3. The JXX programme as detailed by Dr. Song's paper was to develop a heavy weight air superiority fighter. Even US pentagon reports from the 90's to date refer to the programme as an air superiority platform. Its long voluminous airframe translates to more fuel than either the F22 or the F35.
And the development of the 4 large EFT's and noticeably shallow weapons bay only adds further credence to the obvious fact that the PLA envision the platform as a very long range air superiority asset. Its not a bomber.
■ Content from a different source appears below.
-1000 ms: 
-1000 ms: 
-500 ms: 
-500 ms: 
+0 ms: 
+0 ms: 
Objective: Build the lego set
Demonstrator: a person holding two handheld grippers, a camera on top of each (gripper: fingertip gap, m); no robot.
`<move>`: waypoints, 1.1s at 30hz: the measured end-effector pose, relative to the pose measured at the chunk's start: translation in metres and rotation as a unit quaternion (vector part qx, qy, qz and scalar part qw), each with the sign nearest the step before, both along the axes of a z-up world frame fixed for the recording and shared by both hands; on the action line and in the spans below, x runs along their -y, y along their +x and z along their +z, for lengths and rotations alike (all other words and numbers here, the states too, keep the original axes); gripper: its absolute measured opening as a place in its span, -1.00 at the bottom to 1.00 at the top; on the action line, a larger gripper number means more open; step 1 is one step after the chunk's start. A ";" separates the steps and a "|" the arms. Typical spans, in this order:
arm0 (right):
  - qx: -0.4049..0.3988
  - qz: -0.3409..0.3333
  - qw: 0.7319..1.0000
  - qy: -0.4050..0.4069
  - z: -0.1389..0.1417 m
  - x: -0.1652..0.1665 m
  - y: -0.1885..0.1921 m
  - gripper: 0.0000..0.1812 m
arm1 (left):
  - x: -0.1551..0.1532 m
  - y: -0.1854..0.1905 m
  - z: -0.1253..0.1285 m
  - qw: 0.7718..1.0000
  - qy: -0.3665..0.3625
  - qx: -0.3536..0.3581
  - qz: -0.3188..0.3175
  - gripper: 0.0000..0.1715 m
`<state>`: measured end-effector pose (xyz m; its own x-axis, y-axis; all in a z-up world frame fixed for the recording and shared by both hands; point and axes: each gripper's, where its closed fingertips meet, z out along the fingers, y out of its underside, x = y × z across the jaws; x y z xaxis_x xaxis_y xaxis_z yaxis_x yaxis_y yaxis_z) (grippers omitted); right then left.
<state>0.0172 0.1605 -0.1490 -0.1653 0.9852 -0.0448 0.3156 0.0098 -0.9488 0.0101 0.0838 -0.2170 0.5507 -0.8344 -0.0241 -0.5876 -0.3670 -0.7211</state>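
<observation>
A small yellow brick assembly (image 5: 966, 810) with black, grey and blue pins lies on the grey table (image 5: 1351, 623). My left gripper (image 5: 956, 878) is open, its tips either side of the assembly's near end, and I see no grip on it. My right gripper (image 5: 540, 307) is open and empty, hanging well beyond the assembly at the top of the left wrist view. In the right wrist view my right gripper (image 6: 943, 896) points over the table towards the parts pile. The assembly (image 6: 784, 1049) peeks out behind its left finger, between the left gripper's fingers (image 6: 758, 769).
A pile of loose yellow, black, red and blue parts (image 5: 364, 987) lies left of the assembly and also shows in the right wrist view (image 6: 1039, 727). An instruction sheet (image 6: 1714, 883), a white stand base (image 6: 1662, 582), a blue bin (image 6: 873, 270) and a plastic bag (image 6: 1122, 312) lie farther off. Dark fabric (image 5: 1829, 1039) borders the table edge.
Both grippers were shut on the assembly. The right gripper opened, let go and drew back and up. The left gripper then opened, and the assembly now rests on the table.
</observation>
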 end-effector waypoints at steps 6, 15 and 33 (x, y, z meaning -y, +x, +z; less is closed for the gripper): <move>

If you've read aussipower blog post on J20 structural and stealth analysis, let me stop you there.
Observations:
The model uses PO method.
The model has limitations. (see my third point to why optical methods does not give the complete picture)
The model doesn't consider
Surface traveling EM wave (most realistically aspect of target RCS). (I suggest instead of seeing a static diagram like of the PCPR, try seeing an actual EM wave polarization incident to a planform with different incident angle.
(
Source: MIT Radar technology playlist Lecture on "Target RCS")
Canard increases RCS, as its a control surface, and that two misaligned one. (explained later)
Limitations of the model:
- The simulator at this time does not model backscatter from edge diffraction effects although the resulting error will be mitigated by the reality that in a mature production design these RCS contributions are reduced by edge treatments (not done yet, I can pull images to point out where the edge treatment isn't still done);
- The simulator at this time does not model backscatter from surface travelling wave effects (biggest motherload of all),. In the forward and aft hemispheres these can be dominant scattering sources where specular contributions are low. The magnitude of these RCS contributions is reduced by edge treatments, lossy surface coatings, gap treatments, and panel serrations; (Now mitigates in the FOC variant)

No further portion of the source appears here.